▸ **DESCRIPTION OF THE TASK**: Each line below that contains "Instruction" should be counted. Give only the total.

▸ **Source records**:
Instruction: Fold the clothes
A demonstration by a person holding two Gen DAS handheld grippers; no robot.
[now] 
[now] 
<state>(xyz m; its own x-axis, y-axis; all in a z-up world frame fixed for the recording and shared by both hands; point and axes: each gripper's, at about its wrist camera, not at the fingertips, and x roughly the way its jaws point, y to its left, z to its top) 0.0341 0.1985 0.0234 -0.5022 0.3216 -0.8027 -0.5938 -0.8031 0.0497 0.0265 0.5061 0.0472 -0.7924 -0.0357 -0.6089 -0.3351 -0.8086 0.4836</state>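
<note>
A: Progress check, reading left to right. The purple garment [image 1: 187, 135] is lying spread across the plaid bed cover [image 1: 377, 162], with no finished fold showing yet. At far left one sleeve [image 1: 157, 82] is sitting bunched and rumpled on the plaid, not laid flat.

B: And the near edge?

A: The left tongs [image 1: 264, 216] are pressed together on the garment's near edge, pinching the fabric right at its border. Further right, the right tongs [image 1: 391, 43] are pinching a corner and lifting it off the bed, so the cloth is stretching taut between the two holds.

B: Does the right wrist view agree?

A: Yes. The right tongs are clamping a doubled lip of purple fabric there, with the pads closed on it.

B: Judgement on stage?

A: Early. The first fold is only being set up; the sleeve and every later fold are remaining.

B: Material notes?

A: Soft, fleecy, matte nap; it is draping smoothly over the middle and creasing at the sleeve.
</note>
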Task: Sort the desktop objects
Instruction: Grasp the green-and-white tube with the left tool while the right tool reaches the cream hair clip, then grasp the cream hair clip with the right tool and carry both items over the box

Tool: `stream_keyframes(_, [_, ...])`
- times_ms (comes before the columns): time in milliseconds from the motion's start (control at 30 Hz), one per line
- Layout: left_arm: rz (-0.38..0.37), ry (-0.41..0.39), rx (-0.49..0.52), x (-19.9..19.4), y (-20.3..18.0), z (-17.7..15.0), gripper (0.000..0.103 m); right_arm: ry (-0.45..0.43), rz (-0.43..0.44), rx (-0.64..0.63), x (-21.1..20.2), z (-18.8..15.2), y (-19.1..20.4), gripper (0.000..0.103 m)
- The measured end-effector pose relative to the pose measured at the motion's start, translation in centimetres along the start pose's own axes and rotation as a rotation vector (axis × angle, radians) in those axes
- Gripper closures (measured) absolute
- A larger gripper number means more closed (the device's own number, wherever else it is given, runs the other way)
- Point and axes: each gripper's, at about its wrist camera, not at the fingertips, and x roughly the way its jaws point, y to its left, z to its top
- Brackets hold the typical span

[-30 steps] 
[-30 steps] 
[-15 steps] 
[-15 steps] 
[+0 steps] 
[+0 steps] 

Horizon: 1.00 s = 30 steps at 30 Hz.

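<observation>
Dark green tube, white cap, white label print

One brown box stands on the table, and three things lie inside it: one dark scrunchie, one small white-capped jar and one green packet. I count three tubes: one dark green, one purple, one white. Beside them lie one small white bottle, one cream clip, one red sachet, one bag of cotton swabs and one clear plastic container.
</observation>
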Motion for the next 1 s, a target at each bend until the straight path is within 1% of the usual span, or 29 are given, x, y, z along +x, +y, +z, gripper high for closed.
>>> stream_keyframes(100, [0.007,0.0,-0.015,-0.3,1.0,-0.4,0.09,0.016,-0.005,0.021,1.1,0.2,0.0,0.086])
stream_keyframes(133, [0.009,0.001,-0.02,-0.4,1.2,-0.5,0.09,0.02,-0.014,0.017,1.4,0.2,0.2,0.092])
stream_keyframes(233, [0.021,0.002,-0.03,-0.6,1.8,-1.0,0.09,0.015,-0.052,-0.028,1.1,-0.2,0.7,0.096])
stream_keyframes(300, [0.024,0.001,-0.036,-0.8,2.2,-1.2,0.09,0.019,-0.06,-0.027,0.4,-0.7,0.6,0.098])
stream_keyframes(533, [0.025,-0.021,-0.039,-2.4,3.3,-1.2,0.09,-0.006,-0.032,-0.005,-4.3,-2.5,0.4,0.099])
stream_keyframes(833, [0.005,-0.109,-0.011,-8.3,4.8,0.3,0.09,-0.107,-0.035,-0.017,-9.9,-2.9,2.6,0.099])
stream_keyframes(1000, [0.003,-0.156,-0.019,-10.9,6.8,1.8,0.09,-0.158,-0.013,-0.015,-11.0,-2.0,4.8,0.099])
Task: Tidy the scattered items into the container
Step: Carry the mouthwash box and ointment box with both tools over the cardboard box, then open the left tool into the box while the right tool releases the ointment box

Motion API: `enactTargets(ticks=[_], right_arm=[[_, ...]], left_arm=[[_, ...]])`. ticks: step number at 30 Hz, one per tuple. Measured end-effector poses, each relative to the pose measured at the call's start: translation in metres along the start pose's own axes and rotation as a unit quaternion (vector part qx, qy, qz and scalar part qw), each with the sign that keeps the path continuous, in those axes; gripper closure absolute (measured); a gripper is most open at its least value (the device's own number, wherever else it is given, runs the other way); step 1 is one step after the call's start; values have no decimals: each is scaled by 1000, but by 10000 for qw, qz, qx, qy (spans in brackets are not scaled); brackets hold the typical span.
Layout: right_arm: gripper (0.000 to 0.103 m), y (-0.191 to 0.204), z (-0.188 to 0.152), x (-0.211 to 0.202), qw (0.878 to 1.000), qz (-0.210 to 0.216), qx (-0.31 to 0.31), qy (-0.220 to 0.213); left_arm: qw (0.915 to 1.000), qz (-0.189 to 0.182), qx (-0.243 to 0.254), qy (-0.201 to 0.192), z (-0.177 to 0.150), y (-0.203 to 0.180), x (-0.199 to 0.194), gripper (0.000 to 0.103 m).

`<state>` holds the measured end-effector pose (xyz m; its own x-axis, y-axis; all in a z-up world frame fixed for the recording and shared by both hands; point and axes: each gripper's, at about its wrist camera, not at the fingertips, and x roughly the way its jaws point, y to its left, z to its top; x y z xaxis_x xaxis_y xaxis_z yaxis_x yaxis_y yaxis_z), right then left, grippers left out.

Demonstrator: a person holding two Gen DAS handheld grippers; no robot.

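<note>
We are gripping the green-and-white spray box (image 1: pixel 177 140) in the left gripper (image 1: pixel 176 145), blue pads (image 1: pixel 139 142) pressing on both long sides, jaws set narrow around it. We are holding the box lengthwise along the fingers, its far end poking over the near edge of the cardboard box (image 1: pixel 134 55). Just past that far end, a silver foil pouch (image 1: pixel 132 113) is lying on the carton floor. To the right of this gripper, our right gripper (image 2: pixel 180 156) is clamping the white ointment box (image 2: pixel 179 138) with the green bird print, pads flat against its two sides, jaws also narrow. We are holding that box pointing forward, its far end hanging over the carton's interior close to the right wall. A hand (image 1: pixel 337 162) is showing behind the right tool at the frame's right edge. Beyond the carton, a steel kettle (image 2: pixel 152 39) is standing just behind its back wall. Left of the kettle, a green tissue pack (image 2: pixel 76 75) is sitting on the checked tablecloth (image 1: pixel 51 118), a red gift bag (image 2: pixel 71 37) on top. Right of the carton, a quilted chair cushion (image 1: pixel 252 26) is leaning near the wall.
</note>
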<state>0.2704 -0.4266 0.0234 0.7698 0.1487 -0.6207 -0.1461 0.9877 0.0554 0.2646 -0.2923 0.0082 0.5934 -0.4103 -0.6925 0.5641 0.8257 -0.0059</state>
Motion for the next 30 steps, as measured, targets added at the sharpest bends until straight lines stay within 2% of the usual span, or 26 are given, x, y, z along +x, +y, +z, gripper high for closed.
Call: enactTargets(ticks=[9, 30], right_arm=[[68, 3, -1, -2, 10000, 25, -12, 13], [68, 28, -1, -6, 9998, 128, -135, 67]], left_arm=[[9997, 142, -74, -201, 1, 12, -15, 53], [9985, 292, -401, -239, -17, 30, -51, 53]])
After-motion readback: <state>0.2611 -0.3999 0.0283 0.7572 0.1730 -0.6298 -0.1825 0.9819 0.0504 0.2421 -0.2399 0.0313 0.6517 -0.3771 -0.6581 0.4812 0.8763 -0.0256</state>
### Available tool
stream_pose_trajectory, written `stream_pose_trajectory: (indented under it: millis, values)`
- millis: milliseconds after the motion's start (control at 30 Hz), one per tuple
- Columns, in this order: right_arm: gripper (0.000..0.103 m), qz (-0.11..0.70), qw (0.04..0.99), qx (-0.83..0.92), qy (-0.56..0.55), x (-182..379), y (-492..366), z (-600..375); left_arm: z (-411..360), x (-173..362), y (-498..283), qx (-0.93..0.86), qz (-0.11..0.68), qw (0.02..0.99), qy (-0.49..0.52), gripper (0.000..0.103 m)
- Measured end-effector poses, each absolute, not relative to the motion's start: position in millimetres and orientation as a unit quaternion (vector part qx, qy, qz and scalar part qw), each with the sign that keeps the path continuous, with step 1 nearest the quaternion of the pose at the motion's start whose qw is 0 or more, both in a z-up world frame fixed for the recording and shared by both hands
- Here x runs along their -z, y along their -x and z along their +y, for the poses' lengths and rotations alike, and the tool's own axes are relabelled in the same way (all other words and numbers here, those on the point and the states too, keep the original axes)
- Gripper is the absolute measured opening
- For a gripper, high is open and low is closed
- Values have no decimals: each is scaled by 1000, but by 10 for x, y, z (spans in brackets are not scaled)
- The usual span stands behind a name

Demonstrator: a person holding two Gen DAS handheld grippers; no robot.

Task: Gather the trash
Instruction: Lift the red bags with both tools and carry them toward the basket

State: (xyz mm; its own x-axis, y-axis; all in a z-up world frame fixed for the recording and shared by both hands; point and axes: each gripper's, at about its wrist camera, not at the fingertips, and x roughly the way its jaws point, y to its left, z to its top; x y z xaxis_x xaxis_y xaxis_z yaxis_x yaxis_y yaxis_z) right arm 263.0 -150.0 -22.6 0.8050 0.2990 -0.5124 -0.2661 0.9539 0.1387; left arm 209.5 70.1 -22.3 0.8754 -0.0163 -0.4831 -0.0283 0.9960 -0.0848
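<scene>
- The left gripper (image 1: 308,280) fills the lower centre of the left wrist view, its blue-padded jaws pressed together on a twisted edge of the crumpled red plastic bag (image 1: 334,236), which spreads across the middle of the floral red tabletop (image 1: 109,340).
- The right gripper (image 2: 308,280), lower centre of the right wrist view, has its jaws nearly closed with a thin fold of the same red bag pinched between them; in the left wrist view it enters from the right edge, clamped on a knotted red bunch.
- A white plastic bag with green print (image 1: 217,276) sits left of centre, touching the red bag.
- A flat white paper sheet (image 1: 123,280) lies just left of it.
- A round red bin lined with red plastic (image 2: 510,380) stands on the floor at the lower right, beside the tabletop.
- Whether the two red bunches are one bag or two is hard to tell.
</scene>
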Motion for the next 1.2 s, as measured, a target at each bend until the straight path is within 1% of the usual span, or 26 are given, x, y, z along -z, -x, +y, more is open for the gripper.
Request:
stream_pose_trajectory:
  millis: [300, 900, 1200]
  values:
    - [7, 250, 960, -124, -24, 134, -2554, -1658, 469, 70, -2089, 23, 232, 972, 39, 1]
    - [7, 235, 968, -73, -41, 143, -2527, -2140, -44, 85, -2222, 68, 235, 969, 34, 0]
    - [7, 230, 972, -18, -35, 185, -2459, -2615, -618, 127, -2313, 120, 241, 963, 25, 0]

▸ **ANSWER SPACE**: 3